### Your task:
From the entries underneath, give the number of lines holding the word "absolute", without any other words.

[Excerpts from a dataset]

Content starts

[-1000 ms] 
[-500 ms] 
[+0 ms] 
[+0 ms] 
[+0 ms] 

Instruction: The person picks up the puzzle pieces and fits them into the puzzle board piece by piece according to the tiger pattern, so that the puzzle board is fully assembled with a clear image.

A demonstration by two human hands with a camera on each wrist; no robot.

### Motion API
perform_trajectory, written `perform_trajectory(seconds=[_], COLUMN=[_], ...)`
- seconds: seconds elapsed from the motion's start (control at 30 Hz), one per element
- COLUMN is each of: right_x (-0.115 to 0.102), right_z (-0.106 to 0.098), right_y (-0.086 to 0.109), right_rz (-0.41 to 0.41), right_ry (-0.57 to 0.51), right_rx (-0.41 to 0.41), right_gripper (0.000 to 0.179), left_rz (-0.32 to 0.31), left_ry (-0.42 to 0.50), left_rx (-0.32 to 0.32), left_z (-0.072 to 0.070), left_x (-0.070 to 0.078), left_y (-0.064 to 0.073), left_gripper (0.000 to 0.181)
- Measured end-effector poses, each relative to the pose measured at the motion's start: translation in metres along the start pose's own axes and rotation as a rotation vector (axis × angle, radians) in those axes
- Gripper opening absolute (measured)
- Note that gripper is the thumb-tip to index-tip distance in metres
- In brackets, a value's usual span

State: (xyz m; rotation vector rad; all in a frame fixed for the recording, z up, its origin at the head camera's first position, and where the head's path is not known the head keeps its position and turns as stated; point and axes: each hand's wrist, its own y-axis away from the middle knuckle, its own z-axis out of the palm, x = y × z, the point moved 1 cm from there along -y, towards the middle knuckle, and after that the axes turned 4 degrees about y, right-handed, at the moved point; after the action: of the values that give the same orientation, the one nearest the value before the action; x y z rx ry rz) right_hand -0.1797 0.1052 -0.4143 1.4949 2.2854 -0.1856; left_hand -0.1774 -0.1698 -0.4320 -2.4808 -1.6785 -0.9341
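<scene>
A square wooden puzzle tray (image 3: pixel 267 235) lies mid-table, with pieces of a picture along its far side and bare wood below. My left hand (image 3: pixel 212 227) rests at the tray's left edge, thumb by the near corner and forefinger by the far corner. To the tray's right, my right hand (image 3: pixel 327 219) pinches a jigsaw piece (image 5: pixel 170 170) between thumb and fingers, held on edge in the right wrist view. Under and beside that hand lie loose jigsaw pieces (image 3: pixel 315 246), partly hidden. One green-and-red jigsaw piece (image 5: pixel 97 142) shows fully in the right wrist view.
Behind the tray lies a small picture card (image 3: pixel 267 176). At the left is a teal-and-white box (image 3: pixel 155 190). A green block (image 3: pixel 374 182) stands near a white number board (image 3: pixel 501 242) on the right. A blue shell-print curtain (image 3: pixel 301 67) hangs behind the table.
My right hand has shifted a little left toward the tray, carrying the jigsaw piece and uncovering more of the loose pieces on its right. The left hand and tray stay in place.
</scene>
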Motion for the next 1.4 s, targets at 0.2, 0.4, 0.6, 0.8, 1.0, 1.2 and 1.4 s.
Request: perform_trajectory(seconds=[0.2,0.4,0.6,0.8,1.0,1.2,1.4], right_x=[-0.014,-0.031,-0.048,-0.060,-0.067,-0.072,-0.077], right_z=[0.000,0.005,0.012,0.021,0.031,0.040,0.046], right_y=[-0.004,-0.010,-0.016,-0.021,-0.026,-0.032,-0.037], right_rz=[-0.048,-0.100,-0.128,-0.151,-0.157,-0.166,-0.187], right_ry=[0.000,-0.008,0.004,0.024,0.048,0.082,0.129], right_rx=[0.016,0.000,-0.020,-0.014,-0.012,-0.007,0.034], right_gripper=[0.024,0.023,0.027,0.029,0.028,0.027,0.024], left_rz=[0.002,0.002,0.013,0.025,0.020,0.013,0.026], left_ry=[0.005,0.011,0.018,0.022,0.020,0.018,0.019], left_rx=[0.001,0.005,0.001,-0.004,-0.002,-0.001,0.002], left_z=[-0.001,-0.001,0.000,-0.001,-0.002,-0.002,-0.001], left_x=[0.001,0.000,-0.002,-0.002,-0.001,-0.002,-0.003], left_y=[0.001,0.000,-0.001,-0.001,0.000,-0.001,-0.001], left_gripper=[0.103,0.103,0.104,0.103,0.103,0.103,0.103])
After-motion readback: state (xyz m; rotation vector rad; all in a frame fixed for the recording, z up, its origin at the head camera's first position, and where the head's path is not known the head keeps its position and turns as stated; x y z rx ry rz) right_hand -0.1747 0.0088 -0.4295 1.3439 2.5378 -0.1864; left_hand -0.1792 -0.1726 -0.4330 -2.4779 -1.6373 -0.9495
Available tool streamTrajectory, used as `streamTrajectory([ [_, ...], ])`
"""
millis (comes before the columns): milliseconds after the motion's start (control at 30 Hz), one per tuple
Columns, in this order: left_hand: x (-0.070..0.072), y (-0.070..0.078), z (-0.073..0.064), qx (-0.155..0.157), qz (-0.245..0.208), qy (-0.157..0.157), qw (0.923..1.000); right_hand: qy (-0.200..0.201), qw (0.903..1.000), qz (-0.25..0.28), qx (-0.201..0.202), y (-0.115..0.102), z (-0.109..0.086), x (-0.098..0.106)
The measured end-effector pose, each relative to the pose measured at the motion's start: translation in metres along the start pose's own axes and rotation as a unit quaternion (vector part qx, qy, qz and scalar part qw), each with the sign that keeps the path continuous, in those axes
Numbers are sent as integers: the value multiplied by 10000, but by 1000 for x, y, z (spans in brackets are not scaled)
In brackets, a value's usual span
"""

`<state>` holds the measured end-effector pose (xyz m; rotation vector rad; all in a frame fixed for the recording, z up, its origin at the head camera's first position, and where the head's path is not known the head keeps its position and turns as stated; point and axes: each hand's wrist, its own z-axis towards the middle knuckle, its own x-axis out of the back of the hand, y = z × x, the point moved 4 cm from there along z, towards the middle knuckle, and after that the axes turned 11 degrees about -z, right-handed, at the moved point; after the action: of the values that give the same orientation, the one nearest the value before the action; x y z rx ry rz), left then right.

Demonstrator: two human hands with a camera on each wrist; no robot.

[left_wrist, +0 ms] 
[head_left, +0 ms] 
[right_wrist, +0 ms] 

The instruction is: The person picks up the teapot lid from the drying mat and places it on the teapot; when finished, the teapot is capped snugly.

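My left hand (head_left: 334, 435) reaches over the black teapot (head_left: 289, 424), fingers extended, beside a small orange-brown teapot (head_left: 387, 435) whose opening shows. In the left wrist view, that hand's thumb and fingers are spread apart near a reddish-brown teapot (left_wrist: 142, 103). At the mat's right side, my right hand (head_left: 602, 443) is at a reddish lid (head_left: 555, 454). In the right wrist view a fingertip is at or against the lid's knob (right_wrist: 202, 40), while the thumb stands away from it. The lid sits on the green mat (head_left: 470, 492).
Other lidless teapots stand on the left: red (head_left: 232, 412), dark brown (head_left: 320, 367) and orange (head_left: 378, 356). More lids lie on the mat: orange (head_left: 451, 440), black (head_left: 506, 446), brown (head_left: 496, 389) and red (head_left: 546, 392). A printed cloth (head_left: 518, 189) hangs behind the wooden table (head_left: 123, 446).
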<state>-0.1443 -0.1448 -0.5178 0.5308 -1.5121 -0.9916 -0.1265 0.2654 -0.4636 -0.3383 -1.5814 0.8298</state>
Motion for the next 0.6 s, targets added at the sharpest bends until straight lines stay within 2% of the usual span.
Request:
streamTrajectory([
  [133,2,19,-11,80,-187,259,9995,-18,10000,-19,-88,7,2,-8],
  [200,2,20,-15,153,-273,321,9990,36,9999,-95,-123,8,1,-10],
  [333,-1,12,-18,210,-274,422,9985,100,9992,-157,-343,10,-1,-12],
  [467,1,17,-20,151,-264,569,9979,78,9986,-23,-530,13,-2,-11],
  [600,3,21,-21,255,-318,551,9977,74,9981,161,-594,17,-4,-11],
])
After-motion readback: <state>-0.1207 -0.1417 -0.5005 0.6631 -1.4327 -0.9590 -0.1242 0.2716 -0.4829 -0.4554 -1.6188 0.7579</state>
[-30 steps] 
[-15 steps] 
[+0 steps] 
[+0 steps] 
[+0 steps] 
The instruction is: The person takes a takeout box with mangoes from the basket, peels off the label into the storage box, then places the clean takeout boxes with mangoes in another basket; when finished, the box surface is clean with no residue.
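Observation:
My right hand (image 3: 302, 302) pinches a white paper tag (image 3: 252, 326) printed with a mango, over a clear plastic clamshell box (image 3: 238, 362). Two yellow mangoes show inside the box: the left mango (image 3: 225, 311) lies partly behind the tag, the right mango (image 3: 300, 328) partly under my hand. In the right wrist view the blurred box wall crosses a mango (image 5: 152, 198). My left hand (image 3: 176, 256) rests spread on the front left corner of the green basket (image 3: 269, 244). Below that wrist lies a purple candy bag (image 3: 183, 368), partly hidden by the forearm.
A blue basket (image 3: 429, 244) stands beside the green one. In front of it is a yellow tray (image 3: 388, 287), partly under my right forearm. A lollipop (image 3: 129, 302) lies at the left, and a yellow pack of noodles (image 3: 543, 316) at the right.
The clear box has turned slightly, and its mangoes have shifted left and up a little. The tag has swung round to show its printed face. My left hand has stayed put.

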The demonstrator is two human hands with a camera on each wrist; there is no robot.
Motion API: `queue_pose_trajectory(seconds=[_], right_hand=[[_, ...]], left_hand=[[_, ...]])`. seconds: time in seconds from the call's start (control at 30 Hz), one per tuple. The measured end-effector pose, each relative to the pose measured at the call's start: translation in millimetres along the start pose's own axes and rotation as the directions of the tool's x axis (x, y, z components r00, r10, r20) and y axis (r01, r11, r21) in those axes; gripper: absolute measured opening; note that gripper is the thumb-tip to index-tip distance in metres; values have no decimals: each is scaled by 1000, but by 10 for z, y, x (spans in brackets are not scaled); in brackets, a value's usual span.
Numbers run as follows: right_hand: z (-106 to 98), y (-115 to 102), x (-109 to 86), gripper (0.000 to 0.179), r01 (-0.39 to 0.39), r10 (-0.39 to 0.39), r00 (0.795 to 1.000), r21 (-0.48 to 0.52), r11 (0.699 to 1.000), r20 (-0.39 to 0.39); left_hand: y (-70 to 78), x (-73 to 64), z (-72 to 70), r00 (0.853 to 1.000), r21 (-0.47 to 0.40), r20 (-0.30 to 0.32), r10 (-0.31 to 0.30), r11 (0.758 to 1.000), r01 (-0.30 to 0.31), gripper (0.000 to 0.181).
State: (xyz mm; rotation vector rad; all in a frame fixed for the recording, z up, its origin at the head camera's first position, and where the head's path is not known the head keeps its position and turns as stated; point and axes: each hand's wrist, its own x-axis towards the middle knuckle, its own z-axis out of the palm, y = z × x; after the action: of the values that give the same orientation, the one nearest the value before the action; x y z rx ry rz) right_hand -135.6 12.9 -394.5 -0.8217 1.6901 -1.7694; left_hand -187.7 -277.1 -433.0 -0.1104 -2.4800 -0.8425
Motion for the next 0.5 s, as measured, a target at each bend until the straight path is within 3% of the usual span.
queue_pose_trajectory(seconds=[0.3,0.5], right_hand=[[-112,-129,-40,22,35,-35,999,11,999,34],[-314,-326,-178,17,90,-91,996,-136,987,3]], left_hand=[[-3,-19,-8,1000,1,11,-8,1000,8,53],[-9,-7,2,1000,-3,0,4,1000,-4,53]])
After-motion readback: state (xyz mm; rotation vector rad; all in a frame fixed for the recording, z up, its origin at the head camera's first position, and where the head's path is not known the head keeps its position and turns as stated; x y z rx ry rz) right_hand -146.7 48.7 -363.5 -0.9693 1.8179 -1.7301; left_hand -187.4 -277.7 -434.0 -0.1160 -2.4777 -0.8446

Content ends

### Your solution:
2